◆ Task statement
What is the number of lines in the data below that contain "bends"? Answer with that number and no other words.

◆ Excerpts from a dataset

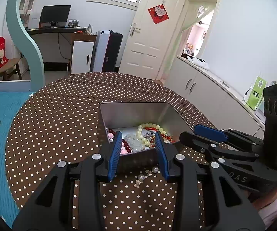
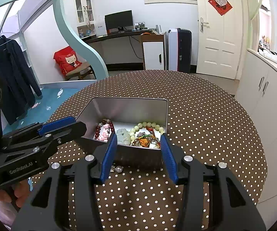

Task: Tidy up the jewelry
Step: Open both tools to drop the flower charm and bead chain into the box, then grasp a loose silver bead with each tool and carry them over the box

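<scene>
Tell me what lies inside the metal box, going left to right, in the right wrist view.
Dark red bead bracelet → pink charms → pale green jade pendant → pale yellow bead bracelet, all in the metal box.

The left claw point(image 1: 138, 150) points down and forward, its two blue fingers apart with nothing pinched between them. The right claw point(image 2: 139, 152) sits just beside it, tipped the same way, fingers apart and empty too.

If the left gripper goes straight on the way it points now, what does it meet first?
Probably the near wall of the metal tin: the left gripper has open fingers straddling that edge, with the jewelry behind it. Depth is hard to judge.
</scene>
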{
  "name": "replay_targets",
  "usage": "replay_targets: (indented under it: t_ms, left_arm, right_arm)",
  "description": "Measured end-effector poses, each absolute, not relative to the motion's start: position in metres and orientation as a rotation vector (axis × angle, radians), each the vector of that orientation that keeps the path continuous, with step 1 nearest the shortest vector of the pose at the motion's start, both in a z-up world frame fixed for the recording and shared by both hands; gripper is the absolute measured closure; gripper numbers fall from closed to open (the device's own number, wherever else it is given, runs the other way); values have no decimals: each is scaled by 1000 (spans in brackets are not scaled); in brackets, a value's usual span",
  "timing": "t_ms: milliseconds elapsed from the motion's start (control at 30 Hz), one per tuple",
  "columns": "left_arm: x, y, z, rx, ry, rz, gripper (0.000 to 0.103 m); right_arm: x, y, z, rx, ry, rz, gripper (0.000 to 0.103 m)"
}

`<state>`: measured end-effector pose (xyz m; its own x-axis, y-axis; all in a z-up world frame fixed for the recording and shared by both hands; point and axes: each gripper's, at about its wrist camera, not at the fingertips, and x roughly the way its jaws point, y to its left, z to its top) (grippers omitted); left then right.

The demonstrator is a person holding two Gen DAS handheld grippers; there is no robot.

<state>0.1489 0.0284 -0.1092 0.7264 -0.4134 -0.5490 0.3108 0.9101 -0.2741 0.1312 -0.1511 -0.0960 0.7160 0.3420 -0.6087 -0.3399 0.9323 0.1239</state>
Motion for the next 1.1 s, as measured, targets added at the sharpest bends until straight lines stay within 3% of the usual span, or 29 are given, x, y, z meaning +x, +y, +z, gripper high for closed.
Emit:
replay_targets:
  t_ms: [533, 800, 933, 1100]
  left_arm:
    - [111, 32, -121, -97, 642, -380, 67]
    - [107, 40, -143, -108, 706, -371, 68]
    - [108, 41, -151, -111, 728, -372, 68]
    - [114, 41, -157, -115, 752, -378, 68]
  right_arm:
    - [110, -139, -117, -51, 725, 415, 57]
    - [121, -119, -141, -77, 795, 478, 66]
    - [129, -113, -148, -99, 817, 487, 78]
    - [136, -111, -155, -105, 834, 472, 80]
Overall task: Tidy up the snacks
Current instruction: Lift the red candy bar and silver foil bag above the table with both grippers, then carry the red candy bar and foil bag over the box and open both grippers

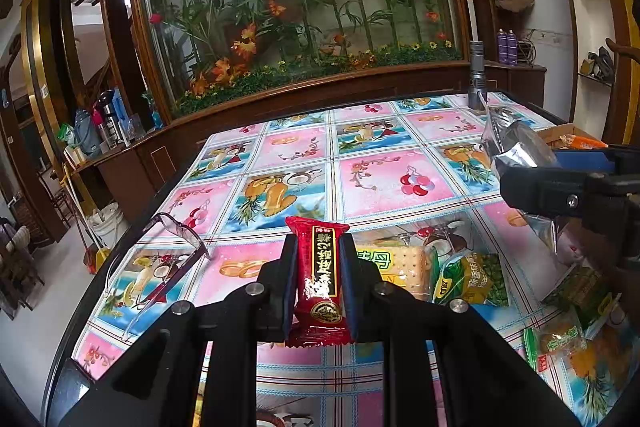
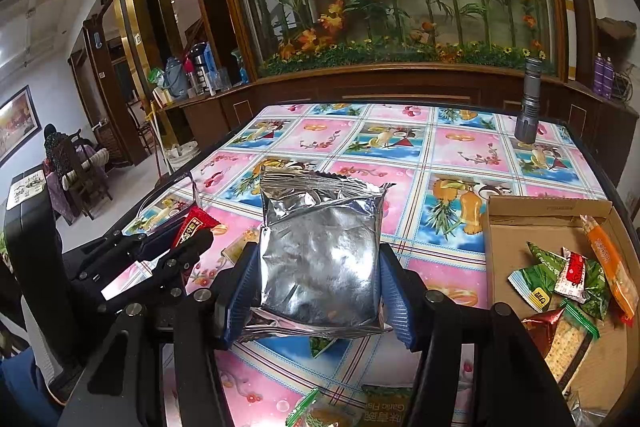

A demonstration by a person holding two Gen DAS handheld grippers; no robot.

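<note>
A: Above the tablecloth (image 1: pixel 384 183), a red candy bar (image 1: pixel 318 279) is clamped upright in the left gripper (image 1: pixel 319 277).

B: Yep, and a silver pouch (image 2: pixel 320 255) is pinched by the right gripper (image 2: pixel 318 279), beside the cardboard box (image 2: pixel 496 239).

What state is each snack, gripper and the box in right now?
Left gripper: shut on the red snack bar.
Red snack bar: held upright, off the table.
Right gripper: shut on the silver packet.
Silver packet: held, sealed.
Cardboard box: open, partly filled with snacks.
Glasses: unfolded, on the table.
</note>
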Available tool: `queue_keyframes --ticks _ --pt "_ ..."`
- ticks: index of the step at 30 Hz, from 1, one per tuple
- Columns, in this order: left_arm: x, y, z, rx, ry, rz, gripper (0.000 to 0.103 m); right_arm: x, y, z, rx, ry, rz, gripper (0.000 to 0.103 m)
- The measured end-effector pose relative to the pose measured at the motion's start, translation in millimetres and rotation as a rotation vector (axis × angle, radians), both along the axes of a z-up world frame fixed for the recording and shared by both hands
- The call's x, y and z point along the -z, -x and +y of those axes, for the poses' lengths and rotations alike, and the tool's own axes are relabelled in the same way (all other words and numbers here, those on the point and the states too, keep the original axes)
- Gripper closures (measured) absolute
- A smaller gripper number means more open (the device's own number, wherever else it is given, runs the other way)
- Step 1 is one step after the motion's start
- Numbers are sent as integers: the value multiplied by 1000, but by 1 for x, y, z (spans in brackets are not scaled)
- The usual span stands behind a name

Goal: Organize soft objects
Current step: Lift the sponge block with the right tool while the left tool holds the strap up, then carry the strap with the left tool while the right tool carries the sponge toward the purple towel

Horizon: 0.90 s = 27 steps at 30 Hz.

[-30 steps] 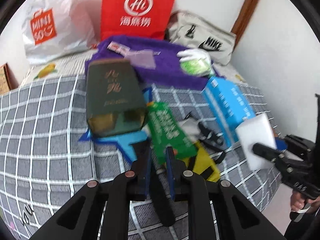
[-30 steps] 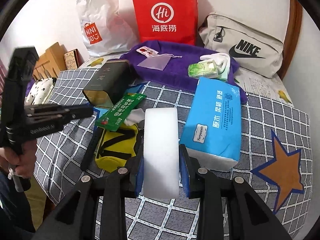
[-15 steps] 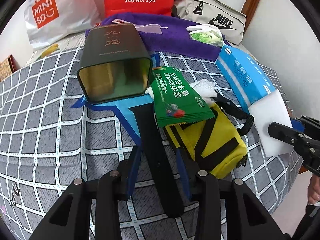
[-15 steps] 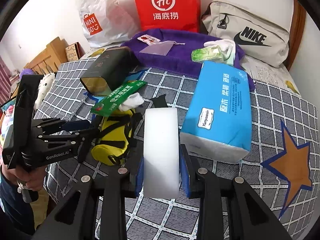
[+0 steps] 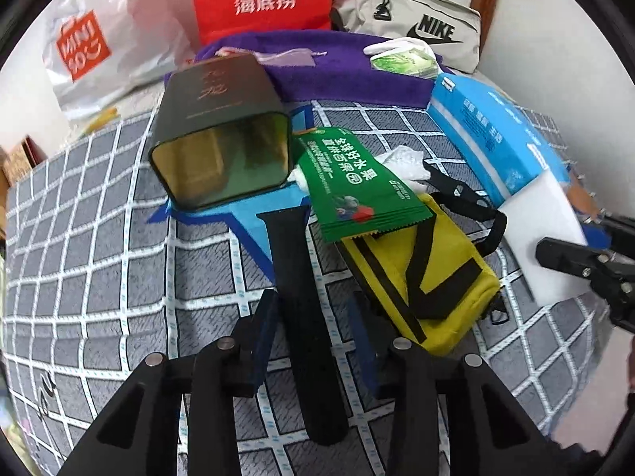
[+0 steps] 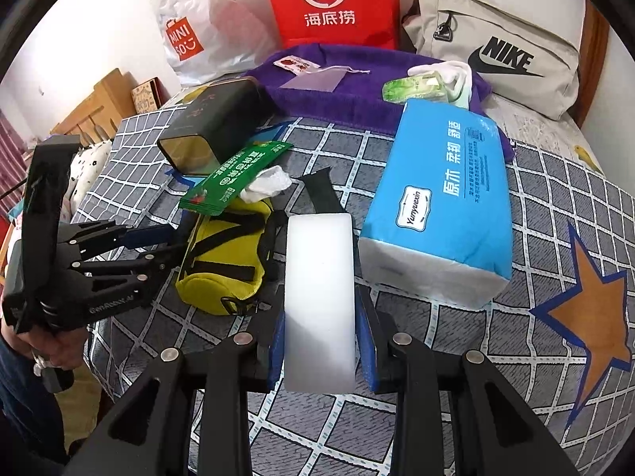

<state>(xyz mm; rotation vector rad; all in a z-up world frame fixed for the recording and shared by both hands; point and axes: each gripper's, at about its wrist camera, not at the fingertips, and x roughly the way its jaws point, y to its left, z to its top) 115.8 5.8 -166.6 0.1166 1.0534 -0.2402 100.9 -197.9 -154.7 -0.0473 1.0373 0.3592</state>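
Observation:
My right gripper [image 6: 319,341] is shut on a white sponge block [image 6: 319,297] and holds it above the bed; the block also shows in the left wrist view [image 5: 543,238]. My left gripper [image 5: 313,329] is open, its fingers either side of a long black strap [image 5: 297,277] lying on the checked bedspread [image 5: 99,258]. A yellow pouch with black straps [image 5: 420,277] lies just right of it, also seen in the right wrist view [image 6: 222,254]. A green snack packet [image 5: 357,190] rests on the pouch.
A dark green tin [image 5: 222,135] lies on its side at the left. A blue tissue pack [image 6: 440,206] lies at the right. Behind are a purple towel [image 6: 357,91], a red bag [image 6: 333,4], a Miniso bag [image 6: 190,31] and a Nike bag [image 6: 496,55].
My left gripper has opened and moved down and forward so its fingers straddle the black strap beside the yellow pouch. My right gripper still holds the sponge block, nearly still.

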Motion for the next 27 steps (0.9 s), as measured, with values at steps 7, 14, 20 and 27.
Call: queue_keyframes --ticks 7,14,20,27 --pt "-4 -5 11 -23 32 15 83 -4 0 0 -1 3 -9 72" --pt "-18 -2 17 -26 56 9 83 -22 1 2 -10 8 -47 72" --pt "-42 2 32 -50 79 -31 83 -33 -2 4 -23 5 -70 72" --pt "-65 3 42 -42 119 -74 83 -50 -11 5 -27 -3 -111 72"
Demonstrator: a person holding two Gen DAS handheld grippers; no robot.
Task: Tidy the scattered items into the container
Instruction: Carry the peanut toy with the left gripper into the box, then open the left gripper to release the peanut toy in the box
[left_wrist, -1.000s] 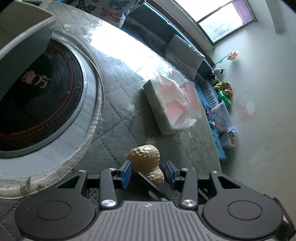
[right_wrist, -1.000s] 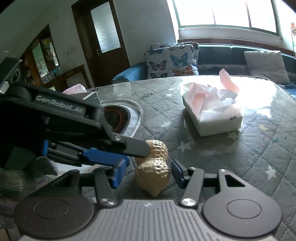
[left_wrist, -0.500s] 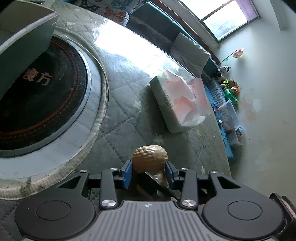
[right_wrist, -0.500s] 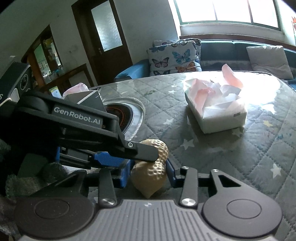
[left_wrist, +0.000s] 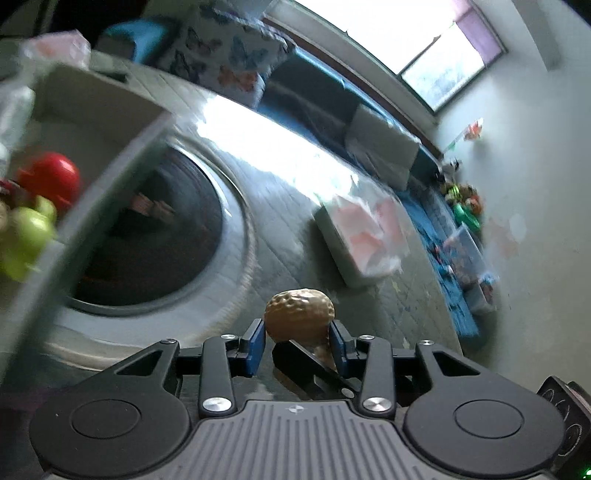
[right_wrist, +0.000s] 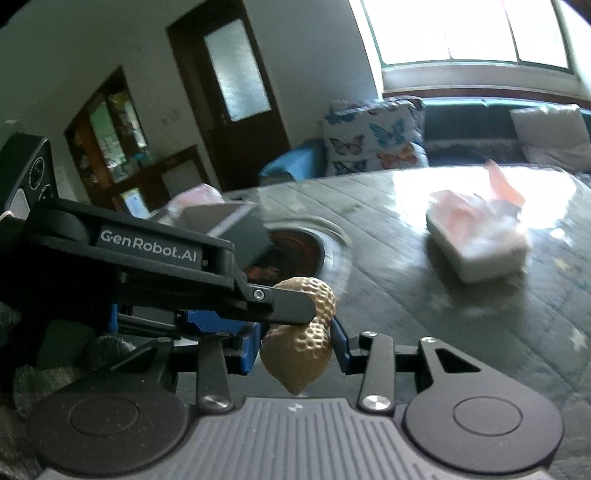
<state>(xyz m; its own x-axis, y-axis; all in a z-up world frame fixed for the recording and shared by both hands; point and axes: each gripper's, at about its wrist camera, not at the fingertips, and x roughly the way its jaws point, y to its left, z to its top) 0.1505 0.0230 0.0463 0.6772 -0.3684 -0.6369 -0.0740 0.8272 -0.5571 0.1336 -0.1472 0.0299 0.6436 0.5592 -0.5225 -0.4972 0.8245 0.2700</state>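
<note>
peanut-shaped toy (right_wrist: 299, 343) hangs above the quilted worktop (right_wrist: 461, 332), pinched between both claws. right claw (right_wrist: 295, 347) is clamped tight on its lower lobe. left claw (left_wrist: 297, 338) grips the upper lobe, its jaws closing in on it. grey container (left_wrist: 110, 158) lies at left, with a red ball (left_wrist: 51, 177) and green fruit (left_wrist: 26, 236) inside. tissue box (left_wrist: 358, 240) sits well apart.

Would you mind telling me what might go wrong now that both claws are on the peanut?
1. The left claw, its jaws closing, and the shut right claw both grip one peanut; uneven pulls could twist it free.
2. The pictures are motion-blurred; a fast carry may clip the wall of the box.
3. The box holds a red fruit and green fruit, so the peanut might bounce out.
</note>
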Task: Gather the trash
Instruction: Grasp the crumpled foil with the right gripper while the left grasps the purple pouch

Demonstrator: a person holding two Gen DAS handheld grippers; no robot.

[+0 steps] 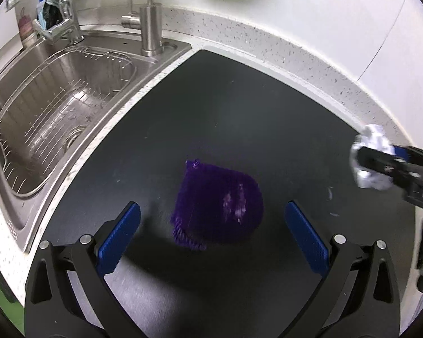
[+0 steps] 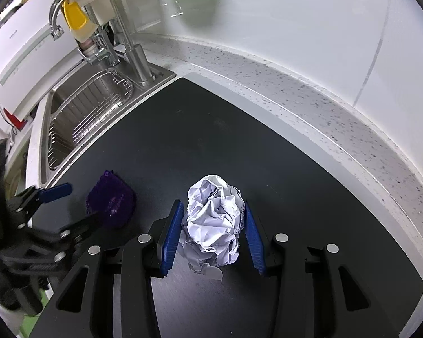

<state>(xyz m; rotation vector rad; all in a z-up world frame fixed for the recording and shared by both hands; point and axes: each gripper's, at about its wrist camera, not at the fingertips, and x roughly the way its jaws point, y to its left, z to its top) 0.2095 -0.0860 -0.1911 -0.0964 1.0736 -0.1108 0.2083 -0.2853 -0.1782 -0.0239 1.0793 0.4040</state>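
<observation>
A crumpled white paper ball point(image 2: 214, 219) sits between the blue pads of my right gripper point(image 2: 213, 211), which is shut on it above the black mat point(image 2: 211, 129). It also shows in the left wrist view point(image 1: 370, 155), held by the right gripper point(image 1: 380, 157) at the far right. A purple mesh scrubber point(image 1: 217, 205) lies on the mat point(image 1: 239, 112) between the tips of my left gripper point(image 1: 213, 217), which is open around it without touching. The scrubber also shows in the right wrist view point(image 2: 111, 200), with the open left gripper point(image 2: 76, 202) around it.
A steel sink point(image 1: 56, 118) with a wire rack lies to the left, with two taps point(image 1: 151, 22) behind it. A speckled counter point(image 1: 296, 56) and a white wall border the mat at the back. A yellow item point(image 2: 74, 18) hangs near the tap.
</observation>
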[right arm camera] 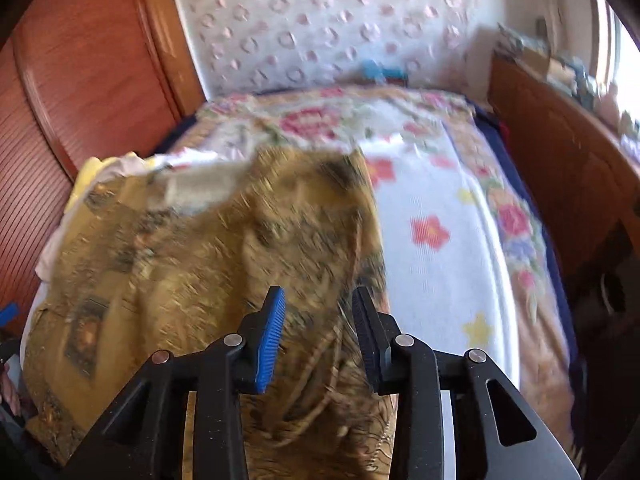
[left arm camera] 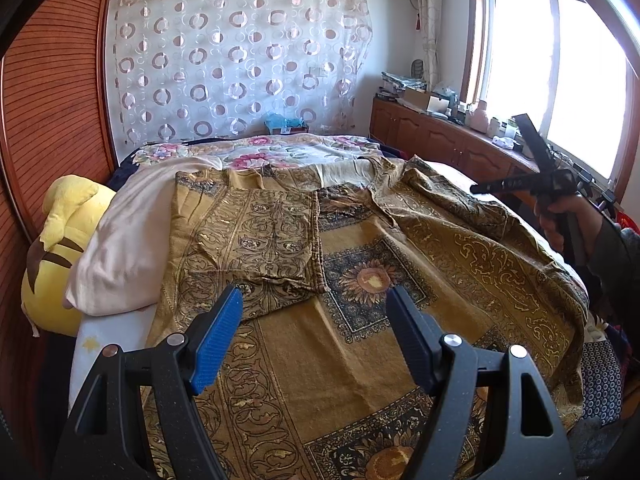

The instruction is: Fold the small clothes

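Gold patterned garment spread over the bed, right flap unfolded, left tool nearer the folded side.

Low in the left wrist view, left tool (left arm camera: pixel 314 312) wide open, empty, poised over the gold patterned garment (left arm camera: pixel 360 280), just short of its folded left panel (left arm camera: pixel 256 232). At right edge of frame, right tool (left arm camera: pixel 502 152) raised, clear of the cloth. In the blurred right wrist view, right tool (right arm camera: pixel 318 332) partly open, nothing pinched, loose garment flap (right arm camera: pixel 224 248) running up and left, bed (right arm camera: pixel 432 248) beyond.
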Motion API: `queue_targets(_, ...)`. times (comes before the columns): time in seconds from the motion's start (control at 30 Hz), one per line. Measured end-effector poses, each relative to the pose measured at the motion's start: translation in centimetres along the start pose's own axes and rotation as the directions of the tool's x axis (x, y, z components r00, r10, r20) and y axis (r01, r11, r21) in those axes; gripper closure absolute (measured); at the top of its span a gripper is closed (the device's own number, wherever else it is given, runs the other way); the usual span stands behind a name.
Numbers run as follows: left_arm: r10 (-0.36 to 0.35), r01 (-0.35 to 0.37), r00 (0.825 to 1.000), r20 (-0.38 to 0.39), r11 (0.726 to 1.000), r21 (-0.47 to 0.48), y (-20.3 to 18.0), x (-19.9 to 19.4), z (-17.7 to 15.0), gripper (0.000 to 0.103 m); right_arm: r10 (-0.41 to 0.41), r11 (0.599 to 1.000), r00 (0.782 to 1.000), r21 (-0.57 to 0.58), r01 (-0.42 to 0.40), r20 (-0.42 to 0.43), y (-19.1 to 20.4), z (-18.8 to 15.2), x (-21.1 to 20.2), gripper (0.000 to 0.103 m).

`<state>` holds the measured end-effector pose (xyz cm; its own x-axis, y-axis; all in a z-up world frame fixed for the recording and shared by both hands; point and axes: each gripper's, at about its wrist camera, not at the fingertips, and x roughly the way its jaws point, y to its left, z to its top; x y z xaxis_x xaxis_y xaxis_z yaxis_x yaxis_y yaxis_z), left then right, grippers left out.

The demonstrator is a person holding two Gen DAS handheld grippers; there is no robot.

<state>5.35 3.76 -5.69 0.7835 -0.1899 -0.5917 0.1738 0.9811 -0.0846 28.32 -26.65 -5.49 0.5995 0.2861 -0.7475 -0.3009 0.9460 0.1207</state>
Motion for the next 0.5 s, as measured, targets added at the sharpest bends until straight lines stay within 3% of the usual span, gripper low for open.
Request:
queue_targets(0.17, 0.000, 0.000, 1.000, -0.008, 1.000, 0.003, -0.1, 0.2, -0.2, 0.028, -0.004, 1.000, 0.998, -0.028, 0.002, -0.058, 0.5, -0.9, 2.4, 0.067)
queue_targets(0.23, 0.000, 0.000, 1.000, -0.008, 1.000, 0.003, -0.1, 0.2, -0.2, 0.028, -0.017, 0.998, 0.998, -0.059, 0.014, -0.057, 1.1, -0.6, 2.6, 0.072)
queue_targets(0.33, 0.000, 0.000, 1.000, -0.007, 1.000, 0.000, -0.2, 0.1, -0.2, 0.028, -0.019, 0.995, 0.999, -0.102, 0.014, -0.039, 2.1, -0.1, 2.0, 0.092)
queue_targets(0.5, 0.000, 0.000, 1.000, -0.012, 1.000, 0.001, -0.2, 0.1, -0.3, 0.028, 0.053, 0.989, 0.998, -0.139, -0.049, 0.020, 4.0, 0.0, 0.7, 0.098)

◆ Task solution
2